La historia de Vivian Jenna Wilson, la polémica hija trans de Elon Musk, vuelve a generar conversación tras revelar detalles íntimos de su vida familiar y de su infancia rodeada de “riqueza extrema”. ¿Qué dijo? A continuación te contamos los detalles.
En una reciente entrevista, la joven modelo describió su infancia como una experiencia “aislante” y “extraña”, marcada por la riqueza extrema y una desconexión con la realidad que la llevó a cuestionar su entorno familiar, en especial su relación con el multimillonario, desde muy temprana edad.
Vivian, quien es la hija desterrada e ignorada del dueño de Tesla y X, tomó distancia de su padre desde el 2020, cuando comenzó su transición y decidió eliminar su apellido paterno por varias razones, principalmente por no tener el apoyo de su padre y por llevar una vida de riqueza excesiva que no era compatible con sus ideales.
Vivian comenzó su proceso personal a los 16 años y hasta el momento ha construido su identidad lejos de la figura del magnate y toda la polémica que le rodea, incluidos sus ideales conservadores que lo han llevado a pronunciarse en contra de la comunidad LGBTQ+ y a rechazar a las personas trans.
En sus recientes declaraciones, la joven de 21 años no se guardó nada al hablar sobre el impacto de crecer rodeada de tanto dinero y arremetió contra el sistema que favorece a los más ricos y el ambiente en el que se desarrollan, ignorando la vida real y a las personas comunes, con menor poder adquisitivo y pocos privilegios.
“He visto esa mi*rda de primera mano. Te cambia, y el deseo de poder corrompe a la gente desde dentro. Es ridículo”, señaló la modelo en entrevista con la revista Cosmopólitan.
“Lograr eso y querer más es un ciclo interminable de codicia y gula, donde nada es suficiente y uno termina por volverse loco. Te transforma en otra persona. Lo cual, sinceramente, es uno de mis mayores miedos”, apuntó.
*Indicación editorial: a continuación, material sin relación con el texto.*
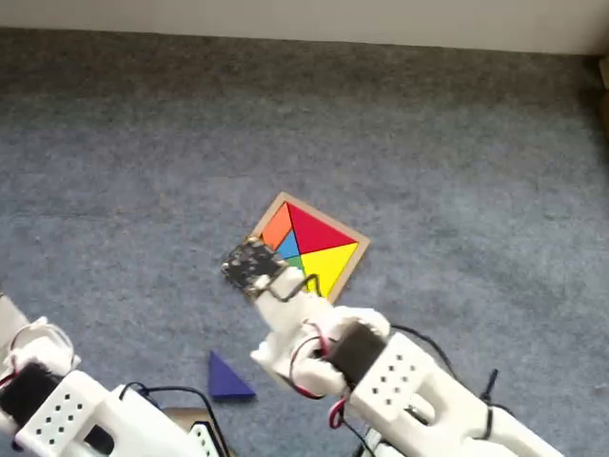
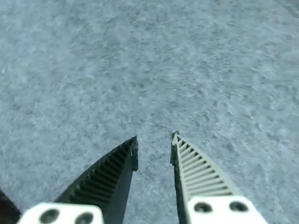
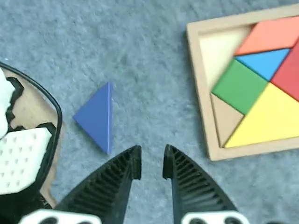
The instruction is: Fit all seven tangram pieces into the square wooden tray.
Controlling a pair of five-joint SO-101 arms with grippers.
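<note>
High view: my left arm (image 1: 67, 409) is folded at the near-left corner; my right arm (image 1: 400, 381) is stretched forward, wrist at the tray (image 3: 197, 88).
Left gripper (image 2: 155, 140): parted, empty, above bare carpet (image 1: 428, 143).
Blue triangle (image 3: 96, 116): flat on the carpet, between my arms, apart from the tray.
Handling, judged: light, stiff, thin; pinch across two straight edges, low.
Right gripper (image 3: 152, 154): narrowly parted, holding nothing, aimed between triangle and tray.
Tray contents: five pieces seated, two gaps bare.

tray (image 1: 283, 200) mid-frame in the high view, pieces (image 1: 309, 243) inside it, loose triangle (image 1: 226, 378) on carpet (image 1: 457, 143) down-left of it
</note>
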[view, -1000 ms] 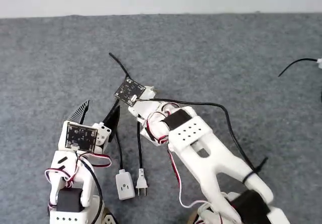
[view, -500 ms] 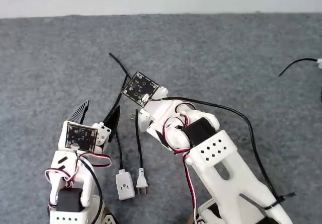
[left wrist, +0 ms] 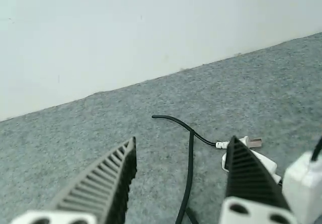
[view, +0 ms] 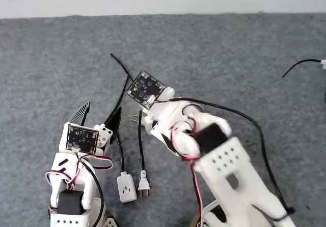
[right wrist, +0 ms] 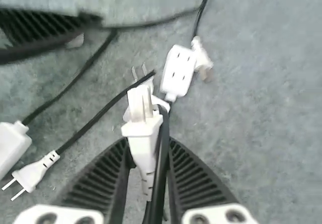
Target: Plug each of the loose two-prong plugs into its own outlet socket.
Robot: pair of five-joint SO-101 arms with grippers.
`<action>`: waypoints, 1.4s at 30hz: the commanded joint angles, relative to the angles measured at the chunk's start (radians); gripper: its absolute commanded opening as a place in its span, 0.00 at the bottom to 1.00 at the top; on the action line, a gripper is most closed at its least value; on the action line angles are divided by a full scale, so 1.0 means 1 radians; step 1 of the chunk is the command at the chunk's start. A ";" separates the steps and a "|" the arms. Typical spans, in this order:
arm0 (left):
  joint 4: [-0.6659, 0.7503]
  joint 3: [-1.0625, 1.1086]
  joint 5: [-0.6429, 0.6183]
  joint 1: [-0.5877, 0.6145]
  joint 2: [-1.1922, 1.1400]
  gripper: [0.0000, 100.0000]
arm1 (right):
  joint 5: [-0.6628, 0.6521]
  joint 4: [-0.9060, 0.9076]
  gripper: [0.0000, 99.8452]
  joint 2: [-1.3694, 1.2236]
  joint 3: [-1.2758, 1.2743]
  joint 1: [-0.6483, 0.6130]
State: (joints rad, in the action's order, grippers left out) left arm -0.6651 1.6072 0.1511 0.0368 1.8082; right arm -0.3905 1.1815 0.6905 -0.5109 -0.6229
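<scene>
My right gripper (right wrist: 146,143) is shut on a white two-prong plug (right wrist: 140,114), prongs pointing away from it, its black cord running back between the fingers. Just past the prongs lies a white outlet socket (right wrist: 177,73) with another white plug (right wrist: 202,59) at its far end. In the high view the held plug (view: 137,119) sits under the right wrist, near mid-table. My left gripper (view: 99,116) stands open beside it with nothing between its fingers (left wrist: 108,183). A second socket (view: 126,186) and a loose plug (view: 143,182) lie side by side near the front edge.
Black cords (view: 121,66) trail across the grey carpeted table from the middle toward the back. Another cord end (view: 305,64) lies at the far right edge. A pale wall (left wrist: 151,27) bounds the back of the table.
The right arm has swung outward and its wrist has shifted slightly right and farther back, carrying the plug. The left arm has stayed still.
</scene>
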 commanded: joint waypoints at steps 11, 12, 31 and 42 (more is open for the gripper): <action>0.040 -0.008 0.020 -0.006 0.020 0.28 | -0.011 -0.002 0.01 0.030 0.089 -0.021; 0.040 -0.008 0.020 -0.005 0.020 0.28 | -0.011 -0.064 0.01 -0.004 0.037 0.004; 0.040 -0.008 0.021 -0.003 0.020 0.28 | 0.038 0.044 0.01 0.010 0.130 -0.010; 0.034 -0.016 0.015 -0.020 0.020 0.28 | 0.035 -0.200 0.01 -0.148 -0.046 -0.038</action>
State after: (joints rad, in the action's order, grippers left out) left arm -0.6590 1.6072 0.1588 0.0368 1.8082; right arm -0.3521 1.0342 0.5861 -0.5723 -0.6644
Wilson también recordó cómo desde su infancia se sentía incómoda al ver desigualdad social. Mientras estudiaba en instituciones exclusivas como la escuela privada dentro del campus de SpaceX, propiedad del mismo multimillonario, asegura que percibía un fuerte contraste con el mundo exterior. Incluso mencionó que le llamaban “dramática” por cuestionar estas situaciones, aunque hoy afirma que esas inquietudes eran completamente válidas.
“Fue una experiencia muy extraña, muy solitaria… La clase alta tiene sus propias escuelas privadas, círculos sociales y demás”, describió.
“He desaprendido muchísimas cosas, pero incluso de niño pensaba: "Esto es un poco de mal gusto”, dijo Wilson. “Recuerdo ser muy pequeño y ver a personas sin hogar y sentir náuseas”, agregó.
“La gente me regañaba por comportarme como una niña pequeña y dramática. Pero no, tenía razón al comportarme como una pequeña dramática”.
La joven celebridad de las redes sociales agregó que no se siente orgullosa de su pasado, pero a pesar de que no puede hacer nada por cambiarlo, lo que sí está en sus manos es ignorar el poder de su padre como el hombre más rico del mundo y el entorno de “riqueza extrema” en el que vivió en su infancia y marcar un mejor camino en su futuro.
“No hay mucho que pueda hacer al respecto, así que ¿a quién le importa? Es parte de mi historia, pero no es el futuro de mi historia”, señaló.
La influencer y modelo ha sido crítica con la élite multimillonaria, señalando que muchas personas con poder viven “desconectadas” de la realidad cotidiana. En sus palabras, existe una especie de “ilusión” donde se justifica la riqueza mientras otros enfrentan condiciones difíciles, algo que le generó conflicto desde pequeña.
Sobre su relación con su padre Elon Musk, Vivian ha sido tajante: no le interesa ser definida por su vínculo con él. Aunque el empresario ha hecho declaraciones polémicas sobre su transición, ella ha respondido públicamente en redes sociales, dejando claro que busca construir su propia historia sin depender de su apellido.
Cabe recordar que Musk desconoció a su hija y afirmó que para él estaba muerta desde el momento en que inició su transición y que su pensamiento woke o progresista fue el virus responsable.
Desde entonces, Vivian ha sido más cercana a su madre Justine Wilson, antes Musk, y ha vivido con un perfil bajo, sin el apoyo económico de su familia y compartiendo una casa rentada junto a un grupo de amigos. Asimismo, se ha hecho su propio lugar dentro de la industria de la moda, con una incipiente, pero prometedora carrera en el modelaje.